The essential spectrum $\sigma _{\mathrm {ess} }(T)$ is a subset of the spectrum $\sigma (T)$ and its complement is called the discrete spectrum, so

\sigma _{\mathrm {disc} }(T)=\sigma (T)\setminus \sigma _{\mathrm {ess} }(T)

.

If $T$ is self-adjoint, then, by definition, a number $\lambda$ is in the discrete spectrum $\sigma _{\mathrm {disc} }$ of $T$ if it is an isolated eigenvalue of finite multiplicity, meaning that the dimension of the space

\ \mathrm {span} \{\psi \in X:T\psi =\lambda \psi \}

has finite but non-zero dimension and that there is an $\varepsilon >0$ such that $\mu \in \sigma (T)$ and $|\mu -\lambda |<\varepsilon$ imply that $\mu$ and $\lambda$ are equal. (For general, non-self-adjoint operators $S$ on Banach spaces, by definition, a complex number $\lambda \in \mathbb {C}$ is in the discrete spectrum $\sigma _{\mathrm {disc} }(S)$ if it is a normal eigenvalue; or, equivalently, if it is an isolated point of the spectrum and the rank of the corresponding Riesz projector is finite.)

Weyl's criterion

Define the following:

A vector is a unit vector iff it has norm 1.
A sequence of vectors $(\psi _{n})_{n}$ converge (strongly) to 0 iff $\lim _{n}\|\psi _{n}\|=0$ . This is written as $\psi _{n}\to 0$ .
A sequence of vectors $(\psi _{n})_{n}$ converge weakly to 0 iff $\lim _{n}\langle \psi _{n},v\rangle =0$ for any $v\in X$ . This is written as $\psi _{n}\xrightarrow {w} 0$ .

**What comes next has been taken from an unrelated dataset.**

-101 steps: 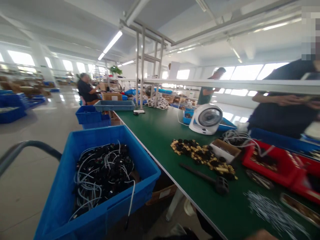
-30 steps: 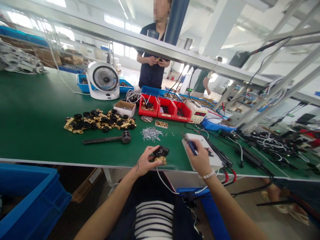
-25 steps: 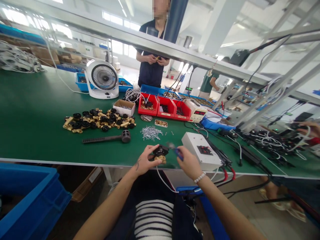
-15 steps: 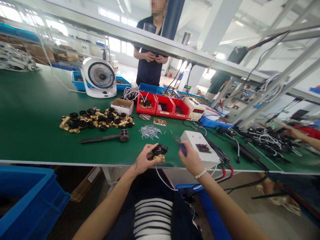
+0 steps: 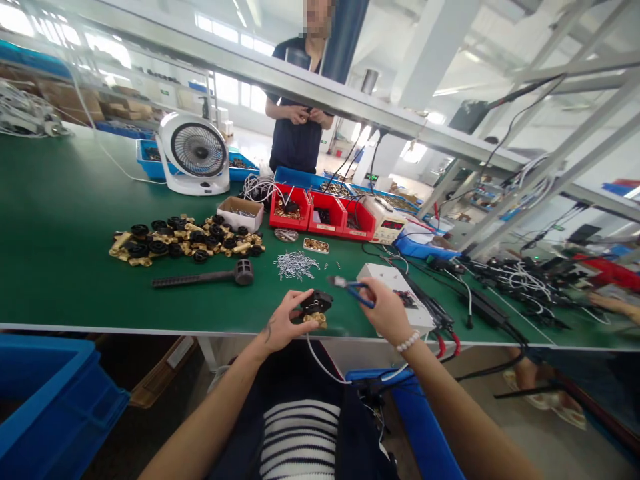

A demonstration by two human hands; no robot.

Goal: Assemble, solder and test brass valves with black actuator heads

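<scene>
My left hand point(image 5: 286, 321) is closed on a brass valve with a black plastic housing point(image 5: 317, 303), held at the front edge of the green table. A white cable point(image 5: 320, 360) hangs from this part. In my right hand point(image 5: 387, 308) is a pair of blue-handled pliers point(image 5: 356, 289), its metal jaws pointing left, just above and to the right of the valve, apart from it. Beyond the hands lies a heap of small silver wire clips point(image 5: 296, 265), with a few loose ones to its right.
Brass valves with black caps point(image 5: 185, 239) are piled at left, behind a dark mallet point(image 5: 205, 277). Red bins point(image 5: 327, 215), a power supply point(image 5: 384, 220) and a fan point(image 5: 197, 153) stand farther back. A white box point(image 5: 395, 297) sits beside my right hand. Another person point(image 5: 297, 133) stands opposite.
My right hand has turned the pliers so their jaws point left, and they show more clearly. The left hand keeps its hold on the valve. The whole view has shifted slightly.
</scene>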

Under these definitions, we have the following characterization of the spectrum $\sigma (T)$ of the operator $T$ :

A number $\lambda$ is in $\sigma (T)$ if and only if there exists a sequence of unit vectors $(\psi _{n})_{n}$ with $(T-\lambda )\psi _{n}\to 0$ .

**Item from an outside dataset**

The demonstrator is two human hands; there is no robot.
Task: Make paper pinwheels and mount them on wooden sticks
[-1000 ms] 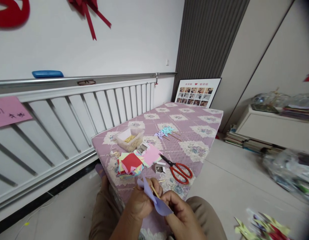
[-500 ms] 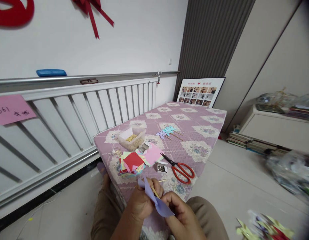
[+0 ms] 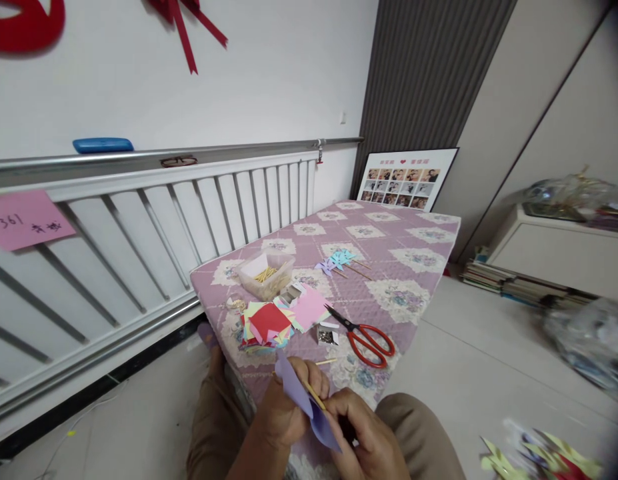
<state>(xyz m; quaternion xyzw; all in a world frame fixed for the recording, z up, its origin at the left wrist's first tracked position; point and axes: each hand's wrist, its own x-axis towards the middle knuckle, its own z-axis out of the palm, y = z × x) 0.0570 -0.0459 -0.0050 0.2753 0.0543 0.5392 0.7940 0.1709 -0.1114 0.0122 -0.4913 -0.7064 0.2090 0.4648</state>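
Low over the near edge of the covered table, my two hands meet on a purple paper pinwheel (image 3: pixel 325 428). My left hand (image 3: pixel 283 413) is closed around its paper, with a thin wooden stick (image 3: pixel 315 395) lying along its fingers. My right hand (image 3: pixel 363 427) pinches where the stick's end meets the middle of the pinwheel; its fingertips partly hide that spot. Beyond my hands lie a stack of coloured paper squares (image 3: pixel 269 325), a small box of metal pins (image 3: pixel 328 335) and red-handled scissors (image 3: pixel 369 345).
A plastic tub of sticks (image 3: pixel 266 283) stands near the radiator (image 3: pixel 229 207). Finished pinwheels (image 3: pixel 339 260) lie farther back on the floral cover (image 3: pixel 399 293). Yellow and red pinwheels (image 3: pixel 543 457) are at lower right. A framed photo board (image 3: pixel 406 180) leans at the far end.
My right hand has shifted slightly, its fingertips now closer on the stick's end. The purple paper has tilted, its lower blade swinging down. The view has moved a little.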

If $\lambda$ is on the discrete spectrum, then since $\lambda$ is isolated in $\sigma (T)$ , any sequence of unit vectors $(\psi _{n})_{n}$ with $(T-\lambda )\psi _{n}\to 0$ must converge to $\ker(\lambda I-T)$ , and since $\ker(\lambda I-T)$ is finite-dimensional, $\psi _{n}$ must have a convergent subsequence by compactness of the unit sphere of $\ker(\lambda I-T)$ . Therefore, $\psi _{n}\not \xrightarrow {w} 0$ . Weyl's criterion states that the converse is true as well:^[1]

A number $\lambda$ is in $\sigma _{\mathrm {ess} }(T)$ if and only if there exists a sequence of unit vectors $(\psi _{n})_{n}$ with $(T-\lambda )\psi _{n}\to 0$ , and $\psi _{n}\xrightarrow {w} 0$ .

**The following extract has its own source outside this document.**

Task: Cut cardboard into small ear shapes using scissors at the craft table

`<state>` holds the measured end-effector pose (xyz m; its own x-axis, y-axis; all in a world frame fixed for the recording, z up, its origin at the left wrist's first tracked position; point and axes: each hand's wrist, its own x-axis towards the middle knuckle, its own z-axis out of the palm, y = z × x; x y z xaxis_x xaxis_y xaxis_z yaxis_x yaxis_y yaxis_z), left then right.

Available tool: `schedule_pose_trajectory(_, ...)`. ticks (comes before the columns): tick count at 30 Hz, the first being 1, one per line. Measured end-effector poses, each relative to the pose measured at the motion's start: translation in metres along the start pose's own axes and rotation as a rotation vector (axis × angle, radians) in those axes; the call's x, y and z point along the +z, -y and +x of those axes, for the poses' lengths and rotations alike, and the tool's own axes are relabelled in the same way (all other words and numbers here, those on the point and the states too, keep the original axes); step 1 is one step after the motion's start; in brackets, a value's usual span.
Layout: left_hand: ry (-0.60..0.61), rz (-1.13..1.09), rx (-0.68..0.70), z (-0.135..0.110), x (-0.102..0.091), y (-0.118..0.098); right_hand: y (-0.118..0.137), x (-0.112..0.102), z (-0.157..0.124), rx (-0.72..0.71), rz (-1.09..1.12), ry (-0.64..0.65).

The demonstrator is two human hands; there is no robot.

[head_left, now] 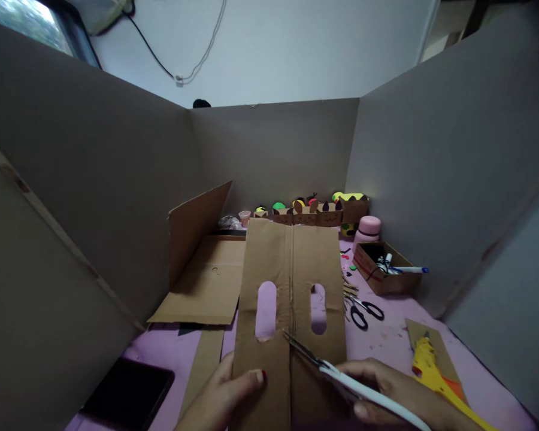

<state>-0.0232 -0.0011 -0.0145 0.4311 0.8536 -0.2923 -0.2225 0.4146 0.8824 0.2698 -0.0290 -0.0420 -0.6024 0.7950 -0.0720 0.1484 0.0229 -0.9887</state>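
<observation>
White-handled scissors (341, 375) and cardboard (299, 311) partly hide both hands (227, 389) (397, 383).

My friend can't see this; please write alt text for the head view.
A person's left hand holds a cardboard piece with two rounded cutouts; the right hand holds white-handled scissors over it. A yellow glue gun lies to the right.

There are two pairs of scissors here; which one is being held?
The white-handled scissors, gripped in the right hand. The dark-handled scissors lie on the pink table surface, out of either hand.
</observation>
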Motion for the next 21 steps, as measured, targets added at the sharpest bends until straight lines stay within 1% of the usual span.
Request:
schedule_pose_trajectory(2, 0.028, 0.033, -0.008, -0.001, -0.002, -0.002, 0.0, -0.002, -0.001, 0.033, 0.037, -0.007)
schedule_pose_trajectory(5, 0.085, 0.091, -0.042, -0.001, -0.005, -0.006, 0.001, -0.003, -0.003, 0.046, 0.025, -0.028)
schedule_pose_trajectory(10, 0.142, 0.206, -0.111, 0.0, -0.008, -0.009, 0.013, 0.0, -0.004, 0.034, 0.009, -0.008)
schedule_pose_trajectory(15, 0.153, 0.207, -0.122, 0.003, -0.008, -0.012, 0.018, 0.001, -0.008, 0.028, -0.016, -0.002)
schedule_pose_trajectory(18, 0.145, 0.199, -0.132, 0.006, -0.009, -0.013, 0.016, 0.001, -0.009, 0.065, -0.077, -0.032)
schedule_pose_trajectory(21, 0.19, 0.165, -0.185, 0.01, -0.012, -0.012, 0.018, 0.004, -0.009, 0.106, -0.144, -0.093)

Such a sequence is called a singular sequence or Weyl sequence. By sparsifying the sequence and applying Gram–Schmidt process, the sequence can be made orthonormal.

Examples

Let $T:L^{2}[0,1]\to L^{2}[0,1]$ be the multiplication operator (or the position operator) defined by $(Tf)(x)=xf(x)$ . The essential range of $x\mapsto x$ is $[0,1]$ , so the spectrum is $\sigma (T)=[0,1]$ . For any $\lambda \in [0,1]$ , we can explicitly construct a singular sequence as a sequence of increasingly narrow and sharp rectangular functions that are supported on disjoint sets. For example, let $\lambda =0$ , then we can construct $\psi _{n}$ to be the rectangular function on $[2^{-n},2^{-n+1}]$ of height ${\sqrt {2^{n}}}$ . They are orthonormal, with $\|(T-\lambda )\psi _{n}\|=O(1/2^{2n})\to 0$ . Note that the sequence increasingly resembles the Dirac delta "function" at 0, even though it does not converge.

Let $T:L^{2}(\mathbb {R} )\to L^{2}(\mathbb {R} )$ be the momentum operator defined by extending $T=-i{\frac {d}{dx}}$ for compactly supported smooth functions. Its essential spectrum is the entire real line. Physicists say that each $k\in \mathbb {R}$ is an eigenvalue of $T$ with eigenfunction $e^{ikx}$ . However, this is not technically correct, since $e^{ikx}$ has infinite L2-norm. Nevertheless, it is possible to make a similar rigorous statement. While $e^{ikx}$ is not in $L^{2}(\mathbb {R} )$ , it can be approached by a Weyl sequence in $L^{2}(\mathbb {R} )$ . The construction is essentially the same, by constructing a sequence approaching the Dirac delta at $k$ in momentum space, then performing a Fourier transform to position space.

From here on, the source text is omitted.